President Joe Biden informed the press that the WBNA star would be heading back to the US earlier today, saying, “she is safe, she is on a plane, she is on her way home.”

Peter Hain, a former Minister of State Foreign and Commonwealth Office, was the first to describe Bout as the “Merchant of Death” in the year 2000.

Speaking to Express.co.uk, Lord Hain described Viktor Bout as “a Putin lackey”, going on to say that he had “the blood of thousands of his hands from shamelessly supplying arms to conflict zones around the world.”

Mr Hain added: “I understand why these prisoner trades take place, but Bout should not have been allowed out.”

Peter Hain served as the Labour MP for Neath from 1991 and 2015 and worked for twelve years as a senior minister in Tony Blair and Gordon Brown’s Governments.

As well as working as a minister in the foreign office, he also held the roles of Leader of the House of Commons, Secretary of State for Wales, Opposition Whip, and Secretary of State for Work & Pensions, among others.

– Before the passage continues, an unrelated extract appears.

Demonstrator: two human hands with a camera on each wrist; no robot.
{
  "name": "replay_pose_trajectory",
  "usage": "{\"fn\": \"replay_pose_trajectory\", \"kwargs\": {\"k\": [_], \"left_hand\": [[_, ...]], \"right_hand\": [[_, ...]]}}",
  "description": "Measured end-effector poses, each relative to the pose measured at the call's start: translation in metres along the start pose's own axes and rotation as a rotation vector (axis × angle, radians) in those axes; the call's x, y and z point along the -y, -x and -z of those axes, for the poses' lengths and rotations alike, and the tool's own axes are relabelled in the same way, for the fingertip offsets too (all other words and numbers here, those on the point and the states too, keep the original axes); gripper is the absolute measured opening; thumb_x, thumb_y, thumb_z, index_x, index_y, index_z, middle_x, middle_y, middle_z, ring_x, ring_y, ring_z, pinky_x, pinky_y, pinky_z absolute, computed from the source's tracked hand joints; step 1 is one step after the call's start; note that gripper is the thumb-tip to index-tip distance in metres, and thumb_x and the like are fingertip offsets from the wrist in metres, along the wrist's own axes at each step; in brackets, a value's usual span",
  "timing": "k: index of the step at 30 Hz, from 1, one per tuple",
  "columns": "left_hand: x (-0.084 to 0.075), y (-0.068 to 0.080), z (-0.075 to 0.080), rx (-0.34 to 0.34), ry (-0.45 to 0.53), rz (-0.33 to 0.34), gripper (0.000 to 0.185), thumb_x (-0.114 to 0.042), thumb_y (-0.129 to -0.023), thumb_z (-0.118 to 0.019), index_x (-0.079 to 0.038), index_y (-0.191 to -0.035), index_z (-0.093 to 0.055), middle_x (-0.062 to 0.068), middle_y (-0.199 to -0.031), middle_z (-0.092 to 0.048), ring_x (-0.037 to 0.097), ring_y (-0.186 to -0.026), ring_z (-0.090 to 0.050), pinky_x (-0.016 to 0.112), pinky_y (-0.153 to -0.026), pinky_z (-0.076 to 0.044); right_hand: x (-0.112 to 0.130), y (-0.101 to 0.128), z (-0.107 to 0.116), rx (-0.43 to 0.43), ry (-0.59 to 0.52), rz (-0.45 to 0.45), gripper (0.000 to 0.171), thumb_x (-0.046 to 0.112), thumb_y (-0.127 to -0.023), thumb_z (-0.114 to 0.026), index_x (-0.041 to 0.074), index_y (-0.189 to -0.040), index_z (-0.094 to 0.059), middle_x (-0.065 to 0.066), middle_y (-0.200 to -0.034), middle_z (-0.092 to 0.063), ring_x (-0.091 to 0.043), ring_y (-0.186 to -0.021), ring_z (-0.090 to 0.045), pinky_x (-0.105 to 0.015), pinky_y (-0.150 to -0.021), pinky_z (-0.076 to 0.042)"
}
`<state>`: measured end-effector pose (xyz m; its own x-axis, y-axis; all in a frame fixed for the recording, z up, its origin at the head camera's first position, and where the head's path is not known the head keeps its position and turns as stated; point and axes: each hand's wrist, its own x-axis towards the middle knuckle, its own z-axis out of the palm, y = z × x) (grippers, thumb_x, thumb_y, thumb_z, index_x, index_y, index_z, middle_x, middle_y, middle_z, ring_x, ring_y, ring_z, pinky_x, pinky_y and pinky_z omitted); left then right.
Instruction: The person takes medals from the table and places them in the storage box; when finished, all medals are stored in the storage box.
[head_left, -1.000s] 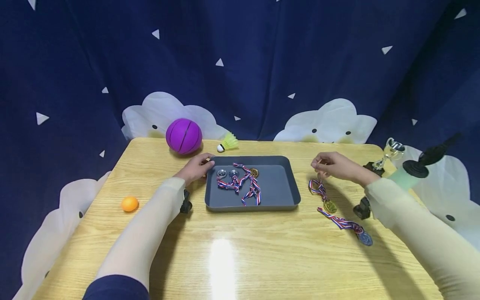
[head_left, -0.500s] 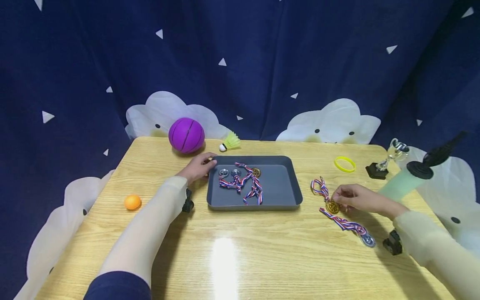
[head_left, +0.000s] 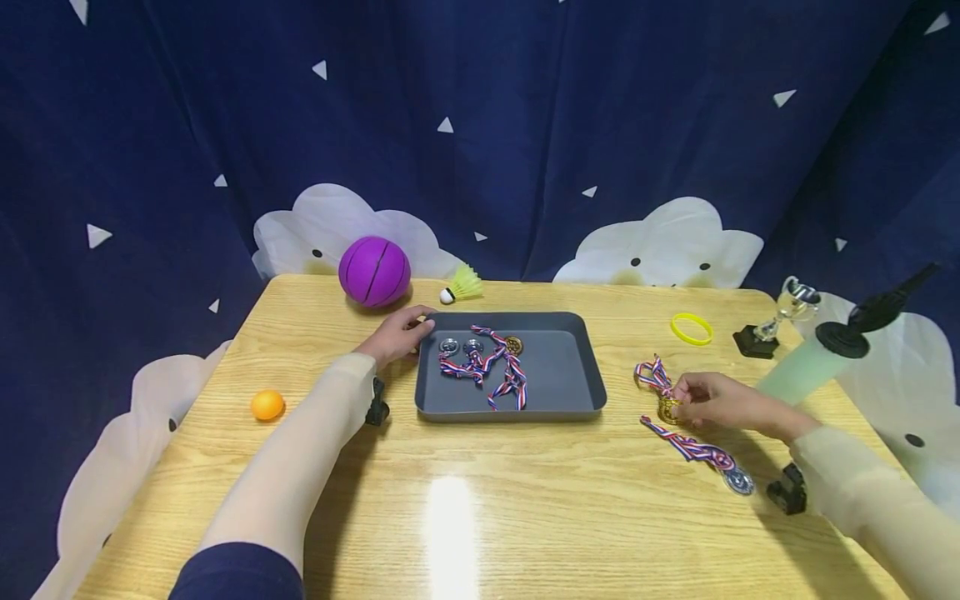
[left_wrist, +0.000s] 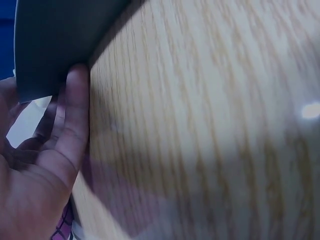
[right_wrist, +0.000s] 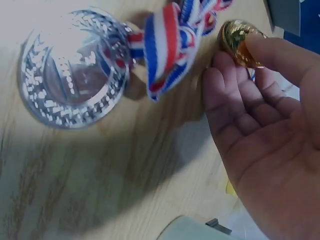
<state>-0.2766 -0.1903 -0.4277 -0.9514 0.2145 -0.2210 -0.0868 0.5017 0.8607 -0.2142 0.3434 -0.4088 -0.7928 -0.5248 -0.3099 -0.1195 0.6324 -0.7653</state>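
Observation:
A gold medal (head_left: 666, 409) on a striped ribbon (head_left: 652, 375) lies on the wooden table (head_left: 525, 500), right of a dark grey tray (head_left: 587, 372). My right hand (head_left: 681, 398) pinches this gold medal (right_wrist: 239, 42) between thumb and fingers (right_wrist: 225, 95). A silver medal (head_left: 738, 481) with its own ribbon (head_left: 690, 448) lies just nearer me; the right wrist view shows that silver medal (right_wrist: 75, 82) flat on the wood. My left hand (head_left: 408, 327) rests against the tray's far left corner (left_wrist: 55, 40) with a straight finger (left_wrist: 75, 115). Several medals (head_left: 483, 362) lie inside the tray.
A purple ball (head_left: 374, 272) and a yellow shuttlecock (head_left: 462, 286) sit at the table's far left. An orange ball (head_left: 267, 405) lies near the left edge. A yellow wristband (head_left: 691, 328), a small trophy (head_left: 776, 317) and a pump (head_left: 832, 354) stand at the right.
My right hand came from the ribbon's far end toward me and down onto the gold medal, which it now pinches; the ribbon shifted slightly right. The left hand stayed at the tray.

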Motion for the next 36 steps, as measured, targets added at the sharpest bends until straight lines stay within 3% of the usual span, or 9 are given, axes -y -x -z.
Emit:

As well as sitting in the House of Lords, he is both a campaigner and author of books like “Outside In” and “Ad & Wal: values, duty, sacrifice in apartheid South Africa.”

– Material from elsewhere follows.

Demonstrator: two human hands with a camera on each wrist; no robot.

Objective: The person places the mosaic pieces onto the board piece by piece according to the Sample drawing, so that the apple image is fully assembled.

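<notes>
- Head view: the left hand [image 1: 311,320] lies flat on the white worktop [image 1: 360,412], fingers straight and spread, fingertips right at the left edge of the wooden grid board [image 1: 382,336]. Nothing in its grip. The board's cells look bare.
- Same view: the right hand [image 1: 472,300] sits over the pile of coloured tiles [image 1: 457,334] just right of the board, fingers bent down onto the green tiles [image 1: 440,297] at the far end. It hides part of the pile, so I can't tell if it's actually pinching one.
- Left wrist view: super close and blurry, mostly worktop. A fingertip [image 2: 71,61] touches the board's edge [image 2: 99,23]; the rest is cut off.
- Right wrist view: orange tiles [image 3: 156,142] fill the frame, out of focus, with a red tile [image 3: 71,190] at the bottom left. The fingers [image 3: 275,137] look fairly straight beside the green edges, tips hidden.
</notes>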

Throughout the early 1990s, Viktor Bout is said to have harnessed the chaos that followed the USSR’s breakup to build a network that could transport arms and military equipment across the globe.

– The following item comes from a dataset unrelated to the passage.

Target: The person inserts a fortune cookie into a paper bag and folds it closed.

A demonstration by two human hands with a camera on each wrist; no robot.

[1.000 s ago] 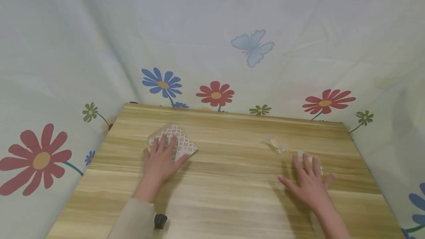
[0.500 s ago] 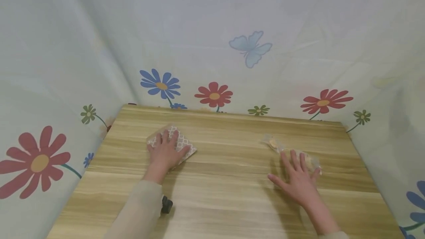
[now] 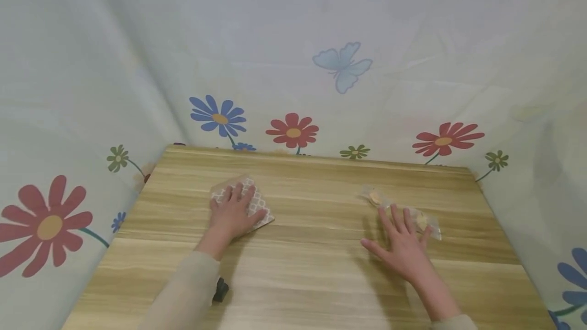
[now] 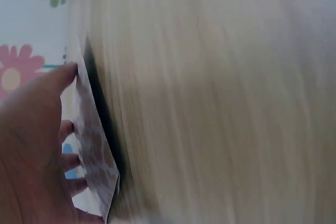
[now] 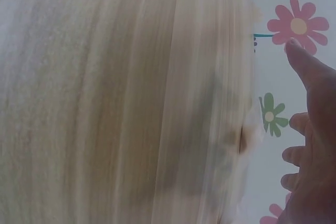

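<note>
In the head view, my left hand [image 3: 231, 215] lies with spread fingers over a flat brown-and-white lattice-patterned piece [image 3: 259, 201] on the table; the fingers cover much of it. The left wrist view shows this patterned piece [image 4: 94, 140] edge-on, my thumb at its edge and a dark shadow beneath. My right hand [image 3: 405, 248] is stretched out, fingers apart, holding nothing. Beside its fingertips are two small clear packets with tan contents: one at the left [image 3: 374, 197], and a second packet [image 3: 423, 219] partly behind the fingers. Their contents are too blurred to identify.
The wood-grain table [image 3: 312, 269] ends at a white cloth backdrop [image 3: 257, 39] printed with flowers and a butterfly. Cloth also rises along both sides. A small black object [image 3: 220, 290] shows at my left sleeve.
My right hand has moved left, uncovering more of the second clear packet. My left hand has shifted slightly right, and the patterned piece has slid a little right and nearer with it.
</note>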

Using soviet-era aircraft and aircrew, he is alleged to have supplied weapons in conflict zones like Congo, Liberia, and Sierra Leone.

Bout was so notorious that his story is said to be part of the inspiration behind the 2005 film “Lord of War” starring Nicolas Cage and Jared Leto as arms-dealing brothers Yuri and Vitaly Orlov.

Viktor Bout was eventually arrested in Thailand in 2008.

He was recorded by two US confidential sources agreeing to supply millions of dollars worth of weapons to the FARC – a Colombian group designated a foreign terrorist organization by the USA.

Bout was told the package, which included aeroplanes outfitted with grenade launchers and 30,000 AK-47 firearms, was destined to kill American personnel in Colombia.

He told the sources: “We have the same enemy”, going on to say that he had been “fighting the United States…for 10 to 15 years.”

He was subsequently extradited to the US in 2010.

In November 2011, he was found guilty of four charges, including conspiring to kill US nationals and conspiring to provide material support to a designated foreign terrorist organization.

Russia’s foreign ministry has allegedly confirmed the prisoner swap, with the BBC reporting them as saying: “The Russian citizen has been returned to his homeland” after an exchange at Abu Dhabi airport.”